Bank of America this month disclosed a program that would modify troubled mortgages with $8.4 billion in interest rate and principal reductions for nearly 400,000 Countrywide Financial Corp. customers nationwide. The program, slated to start Dec. 1, was developed with state attorneys general to help Countrywide borrowers who financed their homes with subprime loans or option adjustable-rate mortgages before Dec. 31, 2007.
HOPE NOW, a private sector alliance of mortgage servicers, counselors, and investors working to prevent foreclosures, said it helped 212,000 homeowners avoid foreclosure in September through loan modifications.
But lenders, who say they prefer to avoid foreclosures because they are costly, face challenges to providing help. Frank said some banks have been reluctant to participate in the Hope for Homeowners program because of accounting requirements. If they restructure loans by reducing the principal, it lowers the value of their overall assets, forcing them to raise more capital to cover losses.
Lenders also face a question of who has control of the majority of toxic loans. Many mortgages were packaged as investments by Wall Street firms and sold as securities. Ownership interests in those pools of mortgages can be split among dozens, sometimes hundreds, of investors.
Officials from America's Servicing Co. said lenders nationwide contact customers with subprime loans but only 20 percent respond.
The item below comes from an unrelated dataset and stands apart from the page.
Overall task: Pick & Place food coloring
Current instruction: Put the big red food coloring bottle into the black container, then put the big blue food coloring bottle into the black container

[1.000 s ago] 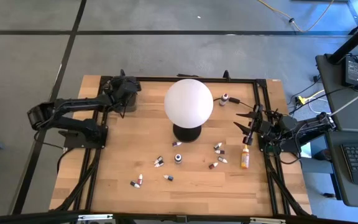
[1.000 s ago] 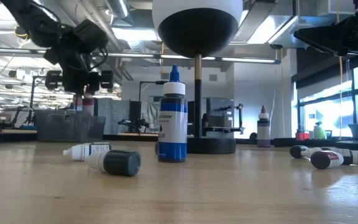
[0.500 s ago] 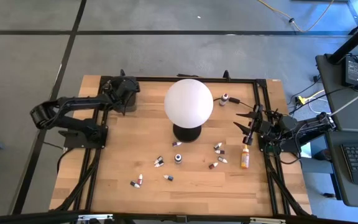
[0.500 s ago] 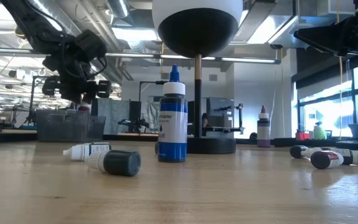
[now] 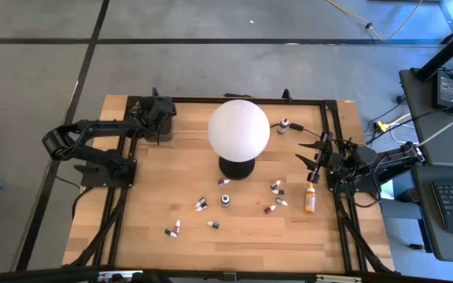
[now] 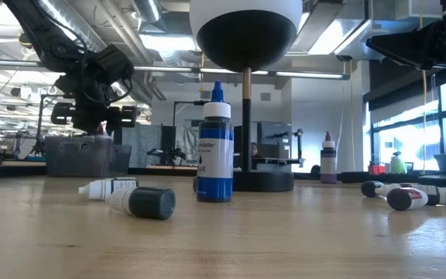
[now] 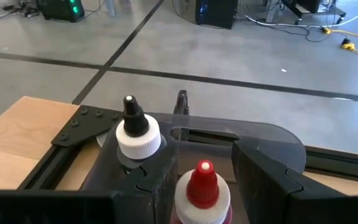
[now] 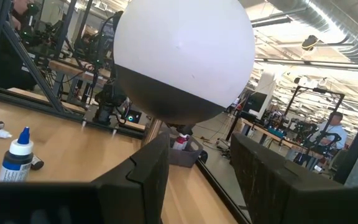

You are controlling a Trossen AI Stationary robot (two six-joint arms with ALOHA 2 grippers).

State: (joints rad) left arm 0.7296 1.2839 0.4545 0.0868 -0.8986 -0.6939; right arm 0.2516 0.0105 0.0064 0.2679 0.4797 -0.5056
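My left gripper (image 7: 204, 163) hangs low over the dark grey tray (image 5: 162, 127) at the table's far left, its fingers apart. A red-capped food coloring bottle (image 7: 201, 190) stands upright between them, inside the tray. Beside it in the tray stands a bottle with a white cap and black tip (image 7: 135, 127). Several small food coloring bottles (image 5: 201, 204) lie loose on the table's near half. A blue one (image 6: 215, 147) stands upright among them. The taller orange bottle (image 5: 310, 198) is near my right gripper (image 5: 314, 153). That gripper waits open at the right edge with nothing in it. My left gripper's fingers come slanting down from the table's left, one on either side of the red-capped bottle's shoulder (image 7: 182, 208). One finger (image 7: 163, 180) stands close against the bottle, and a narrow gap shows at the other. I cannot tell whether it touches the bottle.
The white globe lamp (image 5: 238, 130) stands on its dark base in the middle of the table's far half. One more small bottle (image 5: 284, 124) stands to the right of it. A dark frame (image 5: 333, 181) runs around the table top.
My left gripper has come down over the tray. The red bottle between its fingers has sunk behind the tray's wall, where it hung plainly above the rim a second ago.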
The company, which is owned by Wells Fargo Home Mortgage, services the loan of Hodge, the Roxbury mother.
Ed Delgado, a senior vice president at Wells Fargo Home Mortgage, would not speak about Hodge's loan, but said his company has "some degree of latitude" to renegotiate loans. He also said lenders will modify most loans for customers who have subprime adjustable-rate mortgages.
"It's a horrible thing to say, but the reality is not every home is going to be saved," Delgado said.
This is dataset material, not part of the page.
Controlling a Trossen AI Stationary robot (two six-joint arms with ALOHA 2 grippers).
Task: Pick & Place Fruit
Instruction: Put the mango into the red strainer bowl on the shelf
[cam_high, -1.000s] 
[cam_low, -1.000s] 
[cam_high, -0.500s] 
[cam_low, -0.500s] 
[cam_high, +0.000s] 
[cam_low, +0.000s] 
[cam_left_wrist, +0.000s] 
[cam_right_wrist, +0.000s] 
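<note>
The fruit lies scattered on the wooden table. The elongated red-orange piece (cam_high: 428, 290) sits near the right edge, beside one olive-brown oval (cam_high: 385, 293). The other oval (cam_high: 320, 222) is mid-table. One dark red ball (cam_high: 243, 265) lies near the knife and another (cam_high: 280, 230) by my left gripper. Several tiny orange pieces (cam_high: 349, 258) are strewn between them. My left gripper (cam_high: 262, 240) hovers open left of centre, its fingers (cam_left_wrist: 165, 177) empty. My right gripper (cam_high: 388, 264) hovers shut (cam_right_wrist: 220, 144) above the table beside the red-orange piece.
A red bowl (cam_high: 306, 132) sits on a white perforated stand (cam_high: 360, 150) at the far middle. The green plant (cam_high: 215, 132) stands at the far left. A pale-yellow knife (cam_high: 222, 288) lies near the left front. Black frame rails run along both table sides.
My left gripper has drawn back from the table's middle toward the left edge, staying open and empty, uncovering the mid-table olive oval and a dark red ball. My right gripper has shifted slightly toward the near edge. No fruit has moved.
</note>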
Hodge says her adjustable-rate mortgage started at 8.625 percent with the potential to nearly double. She bought her house in 2000 for $207,500 and refinanced in 2006, in part to pay off bills. She said she signed documents thinking she was getting a 7.5 percent rate - with payments she could handle.
So far, she hasn't been able to renegotiate to a monthly payment she can afford. She says she can't make the current payments on her $25,000 salary, help from her boyfriend, and $1,100 a month rent on the first-floor unit.
"I've been trying to tell them I can't afford these monthly payments," she said. "I want to get my loan current and pay my mortgage and be able to stay in my house."